Work to be completed: Show all lines of the listing that hold the word "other".

Provided information Start Marker

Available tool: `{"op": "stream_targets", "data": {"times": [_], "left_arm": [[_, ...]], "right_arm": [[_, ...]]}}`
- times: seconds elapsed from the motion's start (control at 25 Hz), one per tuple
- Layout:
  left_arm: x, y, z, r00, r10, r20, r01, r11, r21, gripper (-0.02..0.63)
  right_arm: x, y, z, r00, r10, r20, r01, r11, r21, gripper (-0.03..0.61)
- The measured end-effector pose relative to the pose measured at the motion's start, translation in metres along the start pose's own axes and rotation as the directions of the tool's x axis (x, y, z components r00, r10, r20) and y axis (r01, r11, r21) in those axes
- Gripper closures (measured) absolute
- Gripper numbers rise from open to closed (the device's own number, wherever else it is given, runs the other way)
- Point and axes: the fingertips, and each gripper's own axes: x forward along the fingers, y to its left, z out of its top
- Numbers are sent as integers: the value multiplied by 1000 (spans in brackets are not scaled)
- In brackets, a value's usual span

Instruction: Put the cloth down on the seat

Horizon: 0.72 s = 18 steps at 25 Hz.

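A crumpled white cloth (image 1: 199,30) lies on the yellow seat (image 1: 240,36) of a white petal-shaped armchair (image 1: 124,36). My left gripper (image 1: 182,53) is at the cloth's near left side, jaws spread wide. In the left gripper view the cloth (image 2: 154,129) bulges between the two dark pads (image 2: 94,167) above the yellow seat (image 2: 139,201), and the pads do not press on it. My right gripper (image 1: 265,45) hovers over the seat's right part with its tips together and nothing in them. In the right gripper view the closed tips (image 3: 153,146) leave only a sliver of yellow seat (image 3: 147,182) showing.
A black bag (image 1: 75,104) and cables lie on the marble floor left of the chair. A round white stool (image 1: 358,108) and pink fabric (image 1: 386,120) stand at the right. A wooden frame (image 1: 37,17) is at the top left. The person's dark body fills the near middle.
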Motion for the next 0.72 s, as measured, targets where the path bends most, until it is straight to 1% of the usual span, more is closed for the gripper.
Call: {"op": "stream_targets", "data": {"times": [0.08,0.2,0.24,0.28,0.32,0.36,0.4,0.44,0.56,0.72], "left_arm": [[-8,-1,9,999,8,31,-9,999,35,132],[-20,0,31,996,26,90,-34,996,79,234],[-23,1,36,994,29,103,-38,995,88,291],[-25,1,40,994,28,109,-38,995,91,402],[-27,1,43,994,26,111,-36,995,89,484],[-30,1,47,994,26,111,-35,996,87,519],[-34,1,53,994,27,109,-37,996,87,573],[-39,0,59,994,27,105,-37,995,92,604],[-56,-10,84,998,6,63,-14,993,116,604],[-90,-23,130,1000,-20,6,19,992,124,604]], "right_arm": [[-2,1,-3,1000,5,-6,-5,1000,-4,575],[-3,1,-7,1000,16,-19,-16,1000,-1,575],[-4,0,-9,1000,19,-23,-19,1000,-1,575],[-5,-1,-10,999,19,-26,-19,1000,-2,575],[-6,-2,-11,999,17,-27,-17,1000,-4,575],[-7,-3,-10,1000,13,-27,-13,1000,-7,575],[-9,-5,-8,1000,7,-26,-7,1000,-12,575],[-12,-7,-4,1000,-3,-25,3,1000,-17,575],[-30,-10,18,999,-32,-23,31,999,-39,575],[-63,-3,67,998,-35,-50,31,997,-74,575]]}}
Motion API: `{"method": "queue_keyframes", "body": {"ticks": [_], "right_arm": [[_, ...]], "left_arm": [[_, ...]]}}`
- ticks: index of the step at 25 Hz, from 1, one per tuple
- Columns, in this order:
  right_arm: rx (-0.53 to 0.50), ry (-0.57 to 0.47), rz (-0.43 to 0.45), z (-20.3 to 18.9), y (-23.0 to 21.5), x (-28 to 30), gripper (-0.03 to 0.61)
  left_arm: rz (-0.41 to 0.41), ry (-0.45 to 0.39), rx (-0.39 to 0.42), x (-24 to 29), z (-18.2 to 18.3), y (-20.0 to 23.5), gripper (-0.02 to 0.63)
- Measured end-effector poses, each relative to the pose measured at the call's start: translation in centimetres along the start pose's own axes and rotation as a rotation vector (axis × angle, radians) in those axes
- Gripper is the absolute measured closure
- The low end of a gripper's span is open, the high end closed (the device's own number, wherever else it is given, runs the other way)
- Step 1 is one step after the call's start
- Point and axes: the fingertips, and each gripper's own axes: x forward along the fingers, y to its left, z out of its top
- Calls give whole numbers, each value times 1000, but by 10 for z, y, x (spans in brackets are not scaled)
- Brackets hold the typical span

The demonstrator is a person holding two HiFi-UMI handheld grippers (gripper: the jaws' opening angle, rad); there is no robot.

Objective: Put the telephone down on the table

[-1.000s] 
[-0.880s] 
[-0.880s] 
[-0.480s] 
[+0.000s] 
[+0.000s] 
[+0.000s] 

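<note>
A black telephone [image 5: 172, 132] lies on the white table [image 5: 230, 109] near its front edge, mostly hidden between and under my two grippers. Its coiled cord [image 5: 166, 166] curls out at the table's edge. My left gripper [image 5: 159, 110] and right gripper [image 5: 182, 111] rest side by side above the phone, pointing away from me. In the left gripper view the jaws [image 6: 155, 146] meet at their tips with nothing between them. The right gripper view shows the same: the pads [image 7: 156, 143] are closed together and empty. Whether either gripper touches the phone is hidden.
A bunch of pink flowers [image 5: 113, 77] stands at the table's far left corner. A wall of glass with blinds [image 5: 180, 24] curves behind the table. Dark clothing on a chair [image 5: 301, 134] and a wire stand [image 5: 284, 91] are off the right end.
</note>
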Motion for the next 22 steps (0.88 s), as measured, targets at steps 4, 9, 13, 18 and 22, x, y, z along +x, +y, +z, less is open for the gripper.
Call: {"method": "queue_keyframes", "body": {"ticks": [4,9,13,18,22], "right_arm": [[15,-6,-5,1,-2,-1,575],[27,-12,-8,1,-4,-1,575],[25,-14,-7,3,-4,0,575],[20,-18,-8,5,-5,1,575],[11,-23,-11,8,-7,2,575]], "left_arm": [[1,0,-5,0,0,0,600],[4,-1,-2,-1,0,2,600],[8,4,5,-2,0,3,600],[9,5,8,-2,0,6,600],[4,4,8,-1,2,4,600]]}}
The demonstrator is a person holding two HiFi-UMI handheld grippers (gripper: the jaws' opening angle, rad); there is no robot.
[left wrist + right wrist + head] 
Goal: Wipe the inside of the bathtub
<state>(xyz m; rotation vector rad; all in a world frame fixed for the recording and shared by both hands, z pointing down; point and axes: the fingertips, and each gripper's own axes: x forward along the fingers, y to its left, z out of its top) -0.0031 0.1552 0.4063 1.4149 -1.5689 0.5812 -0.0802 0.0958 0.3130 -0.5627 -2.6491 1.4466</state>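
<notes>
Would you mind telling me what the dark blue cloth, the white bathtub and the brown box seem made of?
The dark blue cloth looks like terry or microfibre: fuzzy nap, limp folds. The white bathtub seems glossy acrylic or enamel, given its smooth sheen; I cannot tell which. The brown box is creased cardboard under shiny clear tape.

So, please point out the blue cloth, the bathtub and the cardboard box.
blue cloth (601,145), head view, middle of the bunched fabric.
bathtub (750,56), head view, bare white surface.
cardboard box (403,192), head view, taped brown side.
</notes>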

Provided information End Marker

Written answer:
- Gripper numbers rise from open to closed (the device's own number, wherever else it is given, runs the other way)
- The low end of a gripper's span is open, the high end closed (the device's own number, wherever else it is given, runs the other way)

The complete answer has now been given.